## Instructions for the task:
Transcribe the data exactly, pictures excluded.
╔══
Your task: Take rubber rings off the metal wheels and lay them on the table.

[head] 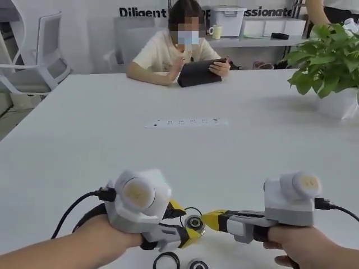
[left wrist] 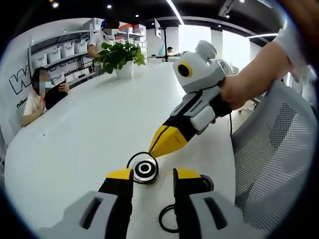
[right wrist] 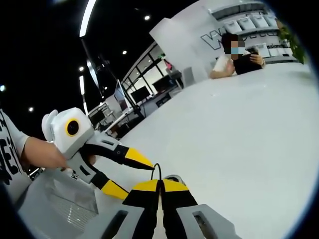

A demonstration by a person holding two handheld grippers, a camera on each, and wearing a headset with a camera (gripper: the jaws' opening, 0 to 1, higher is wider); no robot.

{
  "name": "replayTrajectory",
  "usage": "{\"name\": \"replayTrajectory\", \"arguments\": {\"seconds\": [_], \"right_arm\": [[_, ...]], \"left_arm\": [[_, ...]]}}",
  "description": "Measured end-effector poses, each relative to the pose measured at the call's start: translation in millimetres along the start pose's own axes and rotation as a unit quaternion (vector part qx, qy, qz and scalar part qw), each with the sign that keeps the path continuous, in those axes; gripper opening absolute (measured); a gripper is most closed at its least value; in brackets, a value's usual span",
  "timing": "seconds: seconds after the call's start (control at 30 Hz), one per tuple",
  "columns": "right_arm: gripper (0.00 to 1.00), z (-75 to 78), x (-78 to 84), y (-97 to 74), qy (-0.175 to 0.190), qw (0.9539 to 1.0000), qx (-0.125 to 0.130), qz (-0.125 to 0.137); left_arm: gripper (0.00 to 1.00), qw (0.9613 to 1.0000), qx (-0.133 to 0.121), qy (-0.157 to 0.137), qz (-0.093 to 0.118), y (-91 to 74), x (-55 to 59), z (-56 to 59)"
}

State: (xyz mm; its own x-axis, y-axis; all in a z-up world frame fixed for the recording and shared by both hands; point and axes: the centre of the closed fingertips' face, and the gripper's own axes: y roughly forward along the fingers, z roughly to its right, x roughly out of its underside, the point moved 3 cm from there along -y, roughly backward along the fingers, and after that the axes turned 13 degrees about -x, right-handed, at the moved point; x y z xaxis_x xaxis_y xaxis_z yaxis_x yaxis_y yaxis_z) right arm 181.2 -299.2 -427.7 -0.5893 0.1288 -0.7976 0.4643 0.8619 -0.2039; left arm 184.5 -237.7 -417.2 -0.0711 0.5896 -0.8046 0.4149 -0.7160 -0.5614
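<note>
While the right gripper (right wrist: 160,188) has its jaws pressed together on a thin strand of the rubber ring (right wrist: 157,172), that ring looks only partly lifted off the metal wheel (left wrist: 144,170). The wheel sits on the table (head: 168,157) between the spread jaws of the left gripper (left wrist: 153,174). It lies against one jaw with a clear gap to the other, so it looks braced rather than clamped. That is the risk, I judge: a harder pull could drag the wheel along or tip it out from between the jaws, since nothing pins it. The pinch is also at the very tips, so the stretched rubber may slip free and snap back onto the rim. A loose ring (head: 166,260) and a second wheel (head: 198,264) lie just beside the work, near enough to be knocked by a sliding wheel
</note>
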Motion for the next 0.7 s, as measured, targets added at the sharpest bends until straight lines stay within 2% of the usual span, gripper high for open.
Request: {"name": "replayTrajectory", "arguments": {"seconds": [0.3, 0.7], "right_arm": [[0.0, -10.8, -3.6, -0.3, 0.001, 0.9999, -0.014, 0.0], [0.0, -24.4, -3.4, 2.9, 0.003, 0.9995, -0.032, -0.008]], "left_arm": [[0.34, 0.9998, 0.004, -0.008, 0.019, -25.2, -5.3, -0.6], [0.43, 0.9981, 0.002, -0.04, 0.047, -58.5, -13.0, -1.5]]}}
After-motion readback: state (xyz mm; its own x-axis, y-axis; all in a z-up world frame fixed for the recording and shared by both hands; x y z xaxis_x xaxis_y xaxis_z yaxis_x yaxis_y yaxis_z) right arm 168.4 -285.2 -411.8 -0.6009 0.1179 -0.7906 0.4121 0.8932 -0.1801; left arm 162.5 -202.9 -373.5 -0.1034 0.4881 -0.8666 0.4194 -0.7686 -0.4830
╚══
## Response for this exercise:
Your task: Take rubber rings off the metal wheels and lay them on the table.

[head] 
[left wrist] 
[right wrist] 

A demonstration by a person holding two handheld grippers, a camera on each, and wearing a headset with a camera (gripper: the jaws' opening, 0 to 1, higher is wider); no robot.

{
  "name": "replayTrajectory",
  "usage": "{\"name\": \"replayTrajectory\", \"arguments\": {\"seconds\": [_], \"right_arm\": [[_, ...]], \"left_arm\": [[_, ...]]}}",
  "description": "Measured end-effector poses, each relative to the pose measured at the call's start: translation in millimetres along the start pose's own axes and rotation as a unit quaternion (vector part qx, qy, qz and scalar part qw), each with the sign that keeps the path continuous, in those axes; gripper opening absolute (measured); a gripper is most closed at its least value; in brackets, a value's usual span",
  "timing": "seconds: seconds after the call's start (control at 30 Hz), one per tuple",
  "columns": "right_arm: gripper (0.00 to 1.00), z (-75 to 78), x (-78 to 84), y (-97 to 74), qy (-0.175 to 0.190), qw (0.9539 to 1.0000), qx (-0.125 to 0.130), qz (-0.125 to 0.137); left_arm: gripper (0.00 to 1.00), qw (0.9613 to 1.0000), qx (-0.133 to 0.121), qy (-0.157 to 0.137), qz (-0.093 to 0.118), y (-91 to 74), x (-55 to 59), z (-56 to 59)"
}

State: (xyz mm; its own x-axis, y-axis; all in a z-up world frame fixed for the recording and shared by both hands; point and axes: the centre of the closed fingertips' face, and the gripper's own axes: y roughly forward along the fingers, z roughly to its right, x roughly out of its underside, the point moved 3 cm from there along -y, roughly backward along the fingers, and after that the axes turned 13 degrees about -x, right-handed, at the moved point; x y z xaxis_x xaxis_y xaxis_z yaxis_x yaxis_y yaxis_z) right arm 181.2 -299.2 -427.7 -0.5893 0.1288 -0.7976 0.4643 0.8619 -0.2039; left arm 184.5 -237.7 -417.2 -0.0711 0.5896 -0.8046 0.4149 -0.7160 -0.5614
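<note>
While the right gripper (right wrist: 160,188) has its jaws pressed together on a thin strand of the rubber ring (right wrist: 157,172), that ring looks only partly lifted off the metal wheel (left wrist: 144,170). The wheel sits on the table (head: 168,157) between the spread jaws of the left gripper (left wrist: 153,174). It lies against one jaw with a clear gap to the other, so it looks braced rather than clamped. That is the risk, I judge: a harder pull could drag the wheel along or tip it out from between the jaws, since nothing pins it. The pinch is also at the very tips, so the stretched rubber may slip free and snap back onto the rim. A loose ring (head: 166,260) and a second wheel (head: 198,264) lie just beside the work, near enough to be knocked by a sliding wheel
</note>
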Motion for the next 0.7 s, as measured, targets added at the sharpest bends until straight lines stay within 2% of the usual span, gripper high for open.
Request: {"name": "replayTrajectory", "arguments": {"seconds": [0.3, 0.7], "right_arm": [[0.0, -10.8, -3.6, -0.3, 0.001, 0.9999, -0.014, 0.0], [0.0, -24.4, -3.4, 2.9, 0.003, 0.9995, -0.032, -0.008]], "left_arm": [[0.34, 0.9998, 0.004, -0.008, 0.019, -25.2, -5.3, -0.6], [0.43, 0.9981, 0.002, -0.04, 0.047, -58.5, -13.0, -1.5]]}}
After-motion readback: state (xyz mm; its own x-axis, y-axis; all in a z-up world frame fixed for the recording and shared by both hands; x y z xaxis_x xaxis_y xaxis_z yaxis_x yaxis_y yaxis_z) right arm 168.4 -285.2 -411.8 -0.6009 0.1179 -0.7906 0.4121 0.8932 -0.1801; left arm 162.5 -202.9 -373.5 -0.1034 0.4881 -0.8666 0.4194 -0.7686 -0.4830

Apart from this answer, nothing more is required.